# Elusion Camouflage.. A new pattern for todays's serious hunter..



## Elusion Camo (Feb 28, 2011)

Welcome to the Elusion Camouflage. I have been working for many years to finally develop a process to transform My dreamed perfections of camo into a reality. With the coordinated professional assistance of the Highly skilled staff of Turcotte Design In Bennington Vermont....I have done just that. Thus the birth of Elusion Camouflage . Please feel free to leave messages and or comments at [email protected]. Information on the products and available patterns will follow soon. Friend us on Facebook at facebook.com/elusion.camouflage.

.. Remember Elusion Camouflage "It's in the Woods."


----------



## alfabuck (Dec 12, 2008)

Looks very nice, do you have any close ups of the camo?


----------



## Elusion Camo (Feb 28, 2011)

We will be adding more pictures and patterns as time goes on.. Thank You..


----------



## alfabuck (Dec 12, 2008)

Thanks.Good luck with your new venture and the pattern is very nice. It looks like a very effective pattern. I really like the neutral tones and the openess of it. TTT for a great new camo pattern.


----------



## Bowjoe1972 (Oct 29, 2008)

Awesome looking pattern... Move over Mossyoak.. :clap2:


----------



## V.A.S.A (Mar 31, 2009)

*Hey Bro !!! That camo pattern will work awesome iN NJ That pattern is from the famous Chestnut white oaks in Stokes !!! Hope you will be a good customer !!! Thanks for looking ! Say Hi To Steph for me too.
*


alfabuck said:


> Looks very nice, do you have any close ups of the camo?


----------



## V.A.S.A (Mar 31, 2009)

*Look out camo industry.....Its time for a revolution in this country,....and this is it Make the Elusion your Reality.....Elusion Camo...Its In The Woods !!!*


Bowjoe1972 said:


> Awesome looking pattern... Move over Mossyoak.. :clap2:


----------



## ike_osu (Jul 1, 2008)

Made in the USA?


----------



## Bowjoe1972 (Oct 29, 2008)

In Bennington Vermont


----------



## ike_osu (Jul 1, 2008)

Bowjoe1972 said:


> In Bennington Vermont


Thank you sir that was what I was hoping to hear!


----------



## alfabuck (Dec 12, 2008)

V.A.S.A said:


> *Hey Bro !!! That camo pattern will work awesome iN NJ That pattern is from the famous Chestnut white oaks in Stokes !!! Hope you will be a good customer !!! Thanks for looking ! Say Hi To Steph for me too.
> *


Will do Lee.
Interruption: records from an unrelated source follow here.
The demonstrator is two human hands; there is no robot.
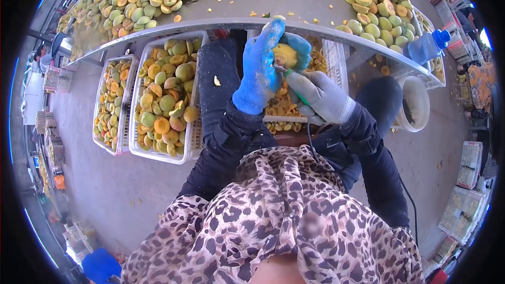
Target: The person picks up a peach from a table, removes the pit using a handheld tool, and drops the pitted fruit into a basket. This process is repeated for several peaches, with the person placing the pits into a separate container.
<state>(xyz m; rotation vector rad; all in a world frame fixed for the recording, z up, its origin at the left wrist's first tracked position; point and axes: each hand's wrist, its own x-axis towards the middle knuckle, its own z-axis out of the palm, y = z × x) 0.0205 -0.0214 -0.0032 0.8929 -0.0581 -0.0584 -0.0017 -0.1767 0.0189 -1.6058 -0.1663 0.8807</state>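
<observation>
My left hand [259, 68], in a blue glove, is closed around a yellow peach-like fruit [284, 56] whose cut, brownish middle faces me. In a grey glove, my right hand [323, 96] grips a small tool with a green handle [299, 94]. The tool's thin tip meets the fruit near its lower edge; its exact shape is too small to tell. Below both hands stands a crate [336, 66] holding orange-yellow fruit scraps [284, 104] between my knees. A dark cord [311, 144] hangs below my right hand; where it joins is hidden.
Ahead, a metal table [247, 8] carries heaps of halved fruit [131, 8]. To the left are two white crates [158, 155] of fruit on the floor. A blue-capped bottle [427, 47] is at the table's right edge, above a white bucket [418, 102].
</observation>
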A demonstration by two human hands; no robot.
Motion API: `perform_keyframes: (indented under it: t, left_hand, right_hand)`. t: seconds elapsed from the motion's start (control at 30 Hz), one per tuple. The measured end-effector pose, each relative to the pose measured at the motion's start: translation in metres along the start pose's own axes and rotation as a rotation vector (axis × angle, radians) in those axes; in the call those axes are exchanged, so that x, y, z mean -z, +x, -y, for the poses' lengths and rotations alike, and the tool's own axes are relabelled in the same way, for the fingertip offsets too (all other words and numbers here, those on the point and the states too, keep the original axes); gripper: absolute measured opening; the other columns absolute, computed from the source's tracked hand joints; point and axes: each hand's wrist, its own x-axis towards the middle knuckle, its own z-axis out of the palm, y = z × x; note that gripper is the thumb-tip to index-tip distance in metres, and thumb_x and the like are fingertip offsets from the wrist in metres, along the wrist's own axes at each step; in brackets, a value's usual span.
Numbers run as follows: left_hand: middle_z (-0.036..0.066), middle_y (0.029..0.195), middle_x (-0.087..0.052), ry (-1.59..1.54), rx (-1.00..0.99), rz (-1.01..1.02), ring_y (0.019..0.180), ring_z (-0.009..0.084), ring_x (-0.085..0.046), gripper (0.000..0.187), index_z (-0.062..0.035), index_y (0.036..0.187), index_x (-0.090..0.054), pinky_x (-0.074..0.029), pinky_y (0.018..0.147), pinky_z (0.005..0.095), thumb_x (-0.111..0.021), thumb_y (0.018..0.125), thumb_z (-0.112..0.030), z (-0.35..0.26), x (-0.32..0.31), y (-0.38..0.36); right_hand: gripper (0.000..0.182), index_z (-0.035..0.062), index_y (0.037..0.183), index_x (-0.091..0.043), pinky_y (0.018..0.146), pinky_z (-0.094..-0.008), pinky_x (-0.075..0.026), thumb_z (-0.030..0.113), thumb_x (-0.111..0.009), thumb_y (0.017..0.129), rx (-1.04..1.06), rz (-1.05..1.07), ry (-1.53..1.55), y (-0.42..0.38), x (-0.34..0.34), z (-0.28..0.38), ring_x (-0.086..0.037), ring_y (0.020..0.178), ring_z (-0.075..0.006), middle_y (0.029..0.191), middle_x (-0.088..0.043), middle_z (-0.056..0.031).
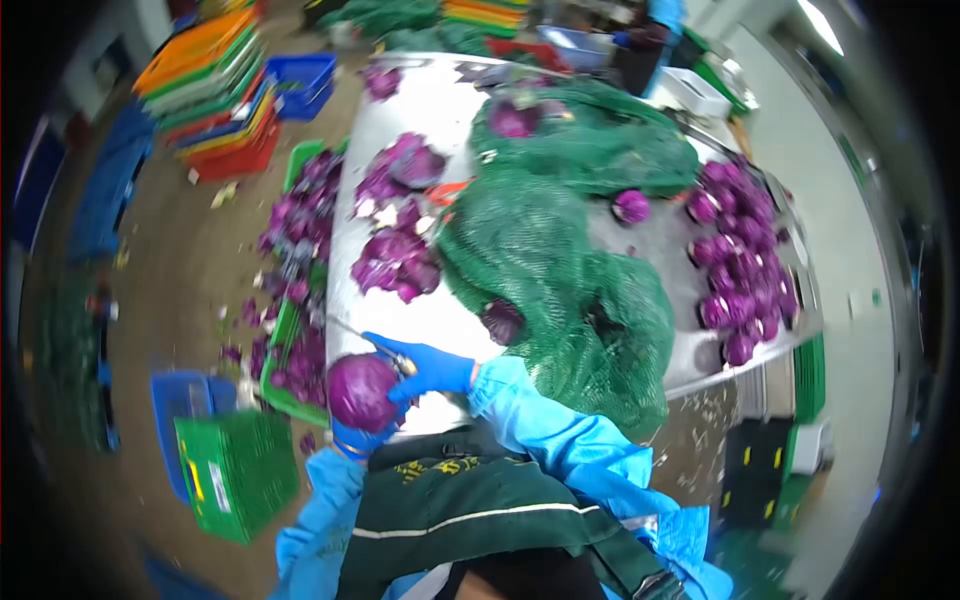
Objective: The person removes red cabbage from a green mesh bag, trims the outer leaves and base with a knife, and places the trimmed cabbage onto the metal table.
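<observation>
A round red cabbage [362,392] is held at the near left edge of the metal table [455,335]. My left hand [362,438], in a blue glove, cups it from below, most of its fingers hidden behind the cabbage. Across its right side lies my right hand [435,370], also gloved, closed round the handle of a knife [378,343] whose blade points up and left. Beyond the hands is a pile of loose purple leaves [396,264]. Green mesh sacks [540,240] spread over the middle of the table, one cabbage [502,322] beside them.
Many cabbages [740,260] are heaped at the table's right end. Green crates [285,365] of leaves stand along its left side. A green crate [235,475] and a blue bin [180,400] are at lower left, stacked trays [215,90] behind. A person [645,45] is at the far end.
</observation>
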Motion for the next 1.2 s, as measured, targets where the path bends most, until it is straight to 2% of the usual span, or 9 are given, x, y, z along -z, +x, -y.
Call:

It would work well in Jersey, we have a lot of chestnuts around. I'll be seeing you on the course in the near future man. 


Sent from my iPhone using Tapatalk


----------



## V.A.S.A (Mar 31, 2009)

*Great !! I always look forward to seeing you two !!! The response to Elusion Camo has been huge thus far. Now to get some of the other patterns printed and cut to suits !! This is going to be great !!! Alfa.....we also have a pine that is from the Barrens area style of trees !! If you hunt we have you covered *


alfabuck said:


> Will do Lee. It would work well in Jersey, we have a lot of chestnuts around. I'll be seeing you on the course in the near future man.
> 
> 
> Sent from my iPhone using Tapatalk


----------



## alfabuck (Dec 12, 2008)

Comeon man i live in Jersey, you cant go 10 feet without hitting a pine lol! I cant wait to see what you got in store.


----------



## alfabuck (Dec 12, 2008)

TTT , im really excited about this camo and would really like to see the pine pattern. I might be getting me some new camo this season afterall.


----------



## heritagehunters (Mar 23, 2008)

Good Looking camo for sure. Looking forward to seeing what's in store for 2011


----------



## Elusion Camo (Feb 28, 2011)

*Thanks for the good words !!! This year is going to be big. The pygmie pines in NJ were also a great pattern....They are the mainline of the Evergreen Invader series. Soon to be revealed. Keep an eye on us...we are dissappearing in a forest near you ....*


----------



## Elusion Camo (Feb 28, 2011)

*Back to the top for an awesome new Camo.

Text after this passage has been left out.